Return every line below exactly, leaving nothing out.
=== Data below ===
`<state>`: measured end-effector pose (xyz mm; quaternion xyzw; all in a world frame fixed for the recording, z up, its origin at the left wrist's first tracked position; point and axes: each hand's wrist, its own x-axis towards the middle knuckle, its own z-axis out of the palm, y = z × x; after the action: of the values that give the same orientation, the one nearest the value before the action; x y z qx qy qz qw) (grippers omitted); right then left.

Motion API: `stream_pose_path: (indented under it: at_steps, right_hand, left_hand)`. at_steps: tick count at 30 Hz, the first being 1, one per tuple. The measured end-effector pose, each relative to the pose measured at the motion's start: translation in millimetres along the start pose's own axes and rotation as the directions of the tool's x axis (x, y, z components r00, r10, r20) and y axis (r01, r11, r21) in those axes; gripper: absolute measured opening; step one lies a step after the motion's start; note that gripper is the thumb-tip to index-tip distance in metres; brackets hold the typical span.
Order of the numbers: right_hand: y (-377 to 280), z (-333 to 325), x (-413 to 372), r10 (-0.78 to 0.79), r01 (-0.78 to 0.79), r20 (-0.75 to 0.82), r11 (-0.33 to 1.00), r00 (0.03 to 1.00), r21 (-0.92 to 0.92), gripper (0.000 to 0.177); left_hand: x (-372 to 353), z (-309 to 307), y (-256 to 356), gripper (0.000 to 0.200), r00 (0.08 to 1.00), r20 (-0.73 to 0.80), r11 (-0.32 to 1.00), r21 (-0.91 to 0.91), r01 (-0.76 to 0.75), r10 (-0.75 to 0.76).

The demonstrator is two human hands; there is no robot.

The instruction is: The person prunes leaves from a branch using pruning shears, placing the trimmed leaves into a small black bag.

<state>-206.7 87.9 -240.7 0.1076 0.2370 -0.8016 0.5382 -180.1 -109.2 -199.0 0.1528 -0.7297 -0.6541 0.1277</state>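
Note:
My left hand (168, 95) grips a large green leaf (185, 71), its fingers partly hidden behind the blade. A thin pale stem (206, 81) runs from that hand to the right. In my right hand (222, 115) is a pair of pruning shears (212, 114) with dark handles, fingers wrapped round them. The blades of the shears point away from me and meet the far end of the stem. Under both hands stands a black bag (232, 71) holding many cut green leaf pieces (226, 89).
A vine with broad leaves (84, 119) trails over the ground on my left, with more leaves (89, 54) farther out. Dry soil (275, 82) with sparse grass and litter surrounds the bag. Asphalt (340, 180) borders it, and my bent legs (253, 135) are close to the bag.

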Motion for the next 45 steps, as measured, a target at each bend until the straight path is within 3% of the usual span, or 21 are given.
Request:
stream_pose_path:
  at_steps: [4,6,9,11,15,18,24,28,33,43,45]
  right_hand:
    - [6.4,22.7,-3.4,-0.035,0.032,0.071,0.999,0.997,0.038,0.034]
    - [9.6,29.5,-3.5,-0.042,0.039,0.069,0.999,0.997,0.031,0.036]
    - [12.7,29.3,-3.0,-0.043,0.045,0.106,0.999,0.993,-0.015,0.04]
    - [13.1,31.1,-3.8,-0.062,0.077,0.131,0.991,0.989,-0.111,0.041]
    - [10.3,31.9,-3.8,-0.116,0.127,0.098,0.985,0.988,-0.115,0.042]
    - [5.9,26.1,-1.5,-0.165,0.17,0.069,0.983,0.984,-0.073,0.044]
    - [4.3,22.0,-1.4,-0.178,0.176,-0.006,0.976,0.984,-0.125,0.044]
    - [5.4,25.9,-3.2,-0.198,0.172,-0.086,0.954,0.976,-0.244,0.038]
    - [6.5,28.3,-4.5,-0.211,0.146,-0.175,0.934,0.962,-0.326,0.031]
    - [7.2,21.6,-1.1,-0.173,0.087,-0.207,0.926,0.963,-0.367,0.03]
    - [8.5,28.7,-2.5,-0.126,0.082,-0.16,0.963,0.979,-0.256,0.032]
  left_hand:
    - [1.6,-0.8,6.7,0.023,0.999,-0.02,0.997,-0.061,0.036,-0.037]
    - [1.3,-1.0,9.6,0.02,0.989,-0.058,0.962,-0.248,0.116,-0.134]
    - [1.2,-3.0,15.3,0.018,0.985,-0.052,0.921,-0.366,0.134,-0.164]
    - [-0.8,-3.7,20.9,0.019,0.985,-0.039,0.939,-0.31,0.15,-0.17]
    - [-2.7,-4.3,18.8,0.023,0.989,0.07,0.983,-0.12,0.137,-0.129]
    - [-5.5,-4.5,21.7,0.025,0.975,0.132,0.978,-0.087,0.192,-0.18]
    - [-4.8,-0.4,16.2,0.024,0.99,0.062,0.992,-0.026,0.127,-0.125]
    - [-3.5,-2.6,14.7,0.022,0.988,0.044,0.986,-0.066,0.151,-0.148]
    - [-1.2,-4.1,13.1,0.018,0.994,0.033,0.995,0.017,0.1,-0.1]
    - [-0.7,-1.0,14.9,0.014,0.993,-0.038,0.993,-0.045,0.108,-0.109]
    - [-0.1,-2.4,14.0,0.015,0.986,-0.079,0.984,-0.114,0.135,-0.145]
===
== Solution for this task ==
`<state>`: measured end-effector pose (xyz mm; quaternion xyzw; all in a world frame fixed for the recording, z up, its origin at the left wrist's first tracked position; point and axes: each hand's wrist, its own x-axis towards the middle knuckle, its own z-axis out of the palm, y = z × x; after the action: of the values that give the same orientation, the one nearest the value before the action; x y z qx qy qz qw) (grippers omitted); right then left.

Motion API: `stream_pose_path: (indented under it: at_steps, right_hand, left_hand)`. at_steps: tick count at 30 Hz, the first being 1, one per tuple. The measured end-effector pose, each relative to the pose measured at the motion's start: translation in millimetres along the start pose's own axes and rotation as the directions of the tool's x axis (x, y, z components r00, r10, r20) and y axis (r01, r11, r21) in those axes; gripper: absolute measured opening; step one lies a step after the motion's start; note that gripper is the thumb-tip to index-tip distance in metres; brackets hold the typical span.
Order of the numbers: right_hand: y (-377 to 280), z (-333 to 325), x (-413 to 372), r10 (-0.78 to 0.79), r01 (-0.78 to 0.79), r20 (-0.75 to 0.82), r11 (-0.33 to 1.00), r00 (0.03 to 1.00), r21 (-0.92 to 0.92), gripper (0.000 to 0.177); left_hand: x (-372 to 353), z (-309 to 307), y (-256 to 356), gripper (0.000 to 0.200), r00 (0.08 to 1.00), r20 (-0.73 to 0.80), r11 (-0.32 to 1.00), r21 (-0.91 to 0.91), r01 (-0.76 to 0.75), r10 (-0.75 to 0.76).

The demonstrator is two human hands; there is no robot.

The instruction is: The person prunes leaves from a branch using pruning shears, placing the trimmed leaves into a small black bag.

<state>-206.7 87.9 -240.7 0.1076 0.2370 -0.8016 0.5382 -180.1 -109.2 -199.0 0.1528 -0.7297 -0.6541 0.1277</state>
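Note:
My left hand (168, 95) grips a large green leaf (185, 71), its fingers partly hidden behind the blade. A thin pale stem (206, 81) runs from that hand to the right. In my right hand (222, 115) is a pair of pruning shears (212, 114) with dark handles, fingers wrapped round them. The blades of the shears point away from me and meet the far end of the stem. Under both hands stands a black bag (232, 71) holding many cut green leaf pieces (226, 89).
A vine with broad leaves (84, 119) trails over the ground on my left, with more leaves (89, 54) farther out. Dry soil (275, 82) with sparse grass and litter surrounds the bag. Asphalt (340, 180) borders it, and my bent legs (253, 135) are close to the bag.
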
Motion for the next 45 steps, as measured, a target at each bend until the straight path is within 3% of the usual span, or 21 are given.
Request:
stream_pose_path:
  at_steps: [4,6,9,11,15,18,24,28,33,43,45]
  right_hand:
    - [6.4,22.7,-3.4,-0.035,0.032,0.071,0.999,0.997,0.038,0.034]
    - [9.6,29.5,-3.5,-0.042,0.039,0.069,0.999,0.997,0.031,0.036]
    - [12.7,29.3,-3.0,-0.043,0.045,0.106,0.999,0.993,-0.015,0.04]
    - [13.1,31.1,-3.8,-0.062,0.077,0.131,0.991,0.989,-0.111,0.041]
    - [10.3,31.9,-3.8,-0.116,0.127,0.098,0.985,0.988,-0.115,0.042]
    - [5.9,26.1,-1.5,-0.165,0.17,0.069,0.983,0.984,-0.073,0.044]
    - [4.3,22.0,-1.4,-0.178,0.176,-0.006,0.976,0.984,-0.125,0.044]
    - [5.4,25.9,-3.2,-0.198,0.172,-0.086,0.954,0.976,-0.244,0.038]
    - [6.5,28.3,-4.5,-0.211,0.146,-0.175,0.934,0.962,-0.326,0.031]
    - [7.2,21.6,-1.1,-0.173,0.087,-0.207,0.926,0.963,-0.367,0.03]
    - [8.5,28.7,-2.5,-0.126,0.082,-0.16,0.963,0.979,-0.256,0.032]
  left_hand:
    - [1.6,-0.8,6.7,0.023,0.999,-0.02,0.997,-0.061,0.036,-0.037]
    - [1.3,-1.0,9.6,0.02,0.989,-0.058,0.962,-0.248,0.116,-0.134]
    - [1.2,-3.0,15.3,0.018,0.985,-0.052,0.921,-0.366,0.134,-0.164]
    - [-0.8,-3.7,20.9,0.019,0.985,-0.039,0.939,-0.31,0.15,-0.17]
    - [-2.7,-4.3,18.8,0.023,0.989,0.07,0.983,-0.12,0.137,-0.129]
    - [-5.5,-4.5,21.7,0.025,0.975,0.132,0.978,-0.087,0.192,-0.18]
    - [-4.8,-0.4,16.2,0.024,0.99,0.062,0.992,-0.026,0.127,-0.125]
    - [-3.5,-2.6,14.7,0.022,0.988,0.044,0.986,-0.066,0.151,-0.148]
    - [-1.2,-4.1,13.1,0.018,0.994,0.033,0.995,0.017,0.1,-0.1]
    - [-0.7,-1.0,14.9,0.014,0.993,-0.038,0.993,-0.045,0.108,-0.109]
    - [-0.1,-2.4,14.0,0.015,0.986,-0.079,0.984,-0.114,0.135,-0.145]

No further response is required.